P
US8204237B2ExpiredUtilityPatentIndex 63

Adaptive primary-ambient decomposition of audio signals

Assignee: GOODWIN MICHAEL MPriority: May 17, 2006Filed: Mar 31, 2009Granted: Jun 19, 2012
Est. expiryMay 17, 2026(expired)· nominal 20-yr term from priority
Inventors:GOODWIN MICHAEL M
H04S 3/008G10L 19/008
63
PatentIndex Score
5
Cited by
8
References
15
Claims

Abstract

A stereo audio signal is processed to determine primary and ambient components by transforming the signal into vectors corresponding to subband signals, and decomposing the left and right channel vectors into ambient and primary components by matrix and vector operations.
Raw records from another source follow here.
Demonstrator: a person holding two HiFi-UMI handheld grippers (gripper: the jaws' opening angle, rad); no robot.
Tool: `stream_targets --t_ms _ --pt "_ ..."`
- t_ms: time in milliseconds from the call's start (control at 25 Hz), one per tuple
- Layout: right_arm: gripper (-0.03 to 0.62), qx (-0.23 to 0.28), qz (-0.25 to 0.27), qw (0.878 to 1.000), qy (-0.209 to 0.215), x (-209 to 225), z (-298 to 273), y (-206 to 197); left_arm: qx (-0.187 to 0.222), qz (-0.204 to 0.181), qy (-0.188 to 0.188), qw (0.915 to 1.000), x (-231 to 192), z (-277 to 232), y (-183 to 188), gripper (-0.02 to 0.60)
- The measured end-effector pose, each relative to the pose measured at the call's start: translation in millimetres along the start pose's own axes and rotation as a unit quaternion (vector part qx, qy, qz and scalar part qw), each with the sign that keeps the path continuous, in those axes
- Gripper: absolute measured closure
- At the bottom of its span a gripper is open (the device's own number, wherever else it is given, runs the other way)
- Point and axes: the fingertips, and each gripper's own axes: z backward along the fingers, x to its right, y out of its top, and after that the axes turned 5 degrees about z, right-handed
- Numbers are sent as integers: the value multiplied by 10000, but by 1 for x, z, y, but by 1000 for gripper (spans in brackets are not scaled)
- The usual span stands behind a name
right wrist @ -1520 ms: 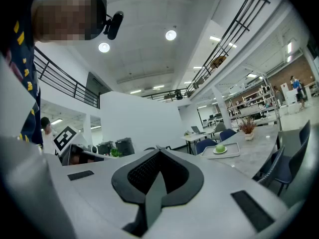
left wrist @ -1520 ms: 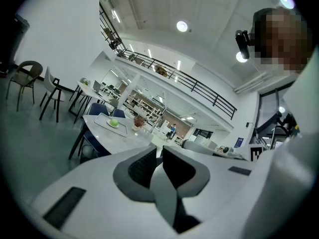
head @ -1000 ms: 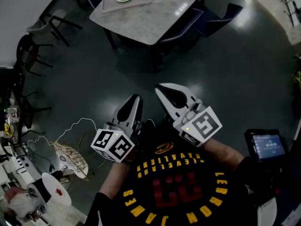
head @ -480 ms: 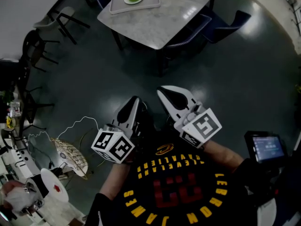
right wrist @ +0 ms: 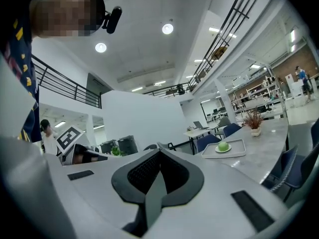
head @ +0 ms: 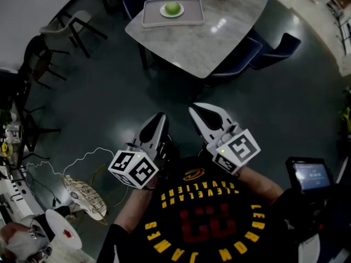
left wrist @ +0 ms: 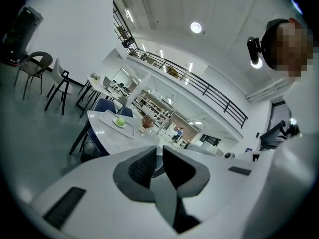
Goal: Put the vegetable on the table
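Head view: the round green vegetable [head: 173,7] sits in a tray [head: 190,16] on the table [head: 219,43], well apart from both grippers. Left gripper view: the left gripper [left wrist: 158,153] has its jaws almost together, holding nothing. Right gripper view: the right gripper [right wrist: 159,156] is fully closed and empty. The vegetable looks firm, smooth and light, so a grip across its middle seems best.

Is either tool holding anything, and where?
Nothing held. The left tool and right tool are both shut and empty; the vegetable sits on its plate.
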Motion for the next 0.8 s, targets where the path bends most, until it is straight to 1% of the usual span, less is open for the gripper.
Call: stream_targets --t_ms 120,360,480,600,800 --pt "589 -11 24 9999 -149 1 -42 3 -102 70 -95 9999 -34 -7 26 540" --pt "589 -128 -12 9991 -409 3 -108 5 -267 44 -363 9990 -80 -20 73 540" --pt "589 -219 -74 9985 -494 3 -132 1 -310 97 -459 9984 -101 -23 86 540" --pt "589 -317 -101 9978 -581 5 -149 0 -318 211 -466 9982 -118 -25 97 540" --pt "589 -431 -144 9969 -643 13 -170 1 -357 356 -526 9973 -133 -36 110 540"
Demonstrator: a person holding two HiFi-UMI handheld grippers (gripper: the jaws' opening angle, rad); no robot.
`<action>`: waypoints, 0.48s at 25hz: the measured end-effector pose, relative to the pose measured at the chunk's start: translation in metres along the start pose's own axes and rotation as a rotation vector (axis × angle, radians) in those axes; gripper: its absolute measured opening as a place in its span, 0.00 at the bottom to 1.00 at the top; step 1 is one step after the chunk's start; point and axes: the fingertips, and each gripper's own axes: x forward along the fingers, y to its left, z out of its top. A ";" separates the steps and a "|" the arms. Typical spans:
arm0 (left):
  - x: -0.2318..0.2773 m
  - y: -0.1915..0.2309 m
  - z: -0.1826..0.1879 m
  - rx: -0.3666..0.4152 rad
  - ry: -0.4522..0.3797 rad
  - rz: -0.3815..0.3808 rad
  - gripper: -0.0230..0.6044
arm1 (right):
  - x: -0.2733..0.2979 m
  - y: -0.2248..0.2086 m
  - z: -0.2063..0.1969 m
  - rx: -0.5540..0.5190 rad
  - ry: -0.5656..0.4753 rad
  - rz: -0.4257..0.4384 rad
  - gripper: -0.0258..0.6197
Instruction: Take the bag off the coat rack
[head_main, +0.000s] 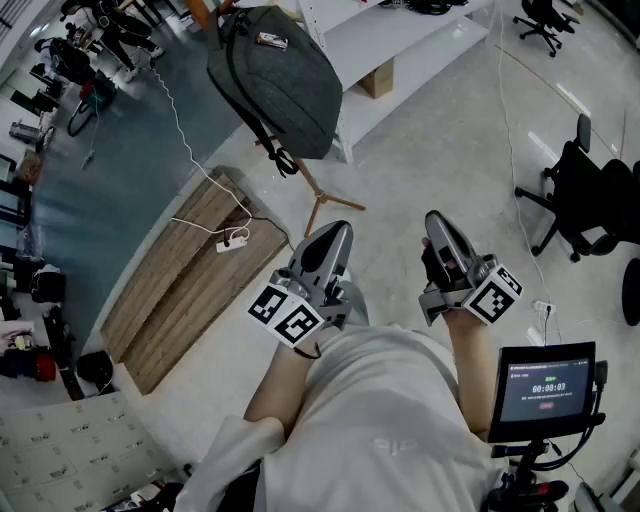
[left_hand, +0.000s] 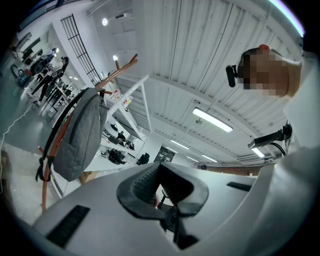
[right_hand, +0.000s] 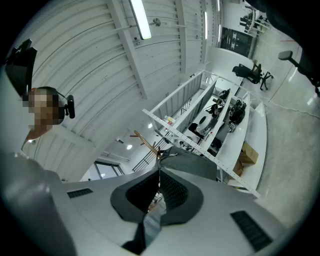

Principal component analysis is used to determine a primary component unit vector, and ambience components are determined according to a correlation-based cross-fade or an orthogonal basis derivation.

Claims

exact text as granted — not AI-modified
1. A method for processing a multichannel audio signal to determine primary and ambient components of the signal, the method comprising:
 converting each channel of the multichannel audio signal to corresponding subband vectors, wherein the vectors comprise a time sequence or history of the channel signal's behavior in corresponding subbands; 
 determining a primary component unit vector for each subband; 
 determining primary component vectors for each audio channel in each subband by projecting the channel subband vector onto the primary component unit vector; 
 determining the ambience component vector for each channel in each frequency subband as the projection residual; and 
 adjusting the balance between the primary and ambient vectors to generate modified primary and ambient components. 
 
     
     
       2. The method as recited in  claim 1 , wherein the primary component unit vector for each subband is determined by a principal component analysis of the corresponding subband channel vectors. 
     
     
       3. The method as recited in  claim 1 , wherein the balance is adjusted in accordance with a measure of the dominance of the primary component. 
     
     
       4. The method as recited in  claim 3 , wherein the balance is adjusted such that when the measure of the dominance of the primary component approaches zero, the primary and ambient components are modified to conform with an estimation that the signal is entirely ambient. 
     
     
       5. The method as recited in  claim 3 , wherein the measure of the dominance of the primary component corresponds to the correlation coefficient between the channel subband vectors. 
     
     
       6. The method as recited in  claim 1 , wherein the balance is adjusted so as to achieve a desired effect on the reconstructed audio signal. 
     
     
       7. The method as recited in  claim 6 , wherein the balance is adjusted so as to attenuate the ambience component with respect to the primary component. 
     
     
       8. The method as recited in  claim 6 , wherein the balance is adjusted so as to magnify the ambience component with respect to the primary component. 
     
     
       9. The method as recited in  claim 1 , wherein the balance between the primary and ambient vectors is adjusted by reassigning some of the primary component to the ambience component for each channel. 
     
     
       10. The method as recited in  claim 1 , wherein the multichannel audio signal is a two-channel audio signal. 
     
     
       11. A method for processing a multichannel audio signal to determine primary and ambient components of the signal, the method comprising:
 converting each channel of the multichannel audio signal to corresponding subband vectors, wherein the vectors comprise a time sequence or history of the channel signal's behavior in corresponding subbands; 
 determining ambience unit vectors for each channel and each subband after forming an orthogonal basis for the signal subspace defined by the corresponding channel subband vectors; 
 determining a primary component unit vector for each subband; and 
 decomposing the subband vector for each channel using the corresponding ambience unit vector and the primary unit vector. 
 
     
     
       12. The method as recited in  claim 11 , wherein the primary component unit vector for each subband is determined by a principal component analysis of the corresponding subband channel vectors. 
     
     
       13. The method as recited in  claim 11 , wherein the orthogonal basis for the signal subspace defined by the channel subband vectors is derived at least in part by a Gram-Schmidt orthogonalization of the channel subband vectors. 
     
     
       14. The method as recited in  claim 11 , wherein the orthogonal basis for the signal subspace defined by the channel subband vectors is configured to correspond to the unit vectors defined by the channel subband vectors in the case that the channel subband vectors are uncorrelated. 
     
     
       15. The method as recited in  claim 11 , wherein the multichannel audio signal is a two-channel audio signal.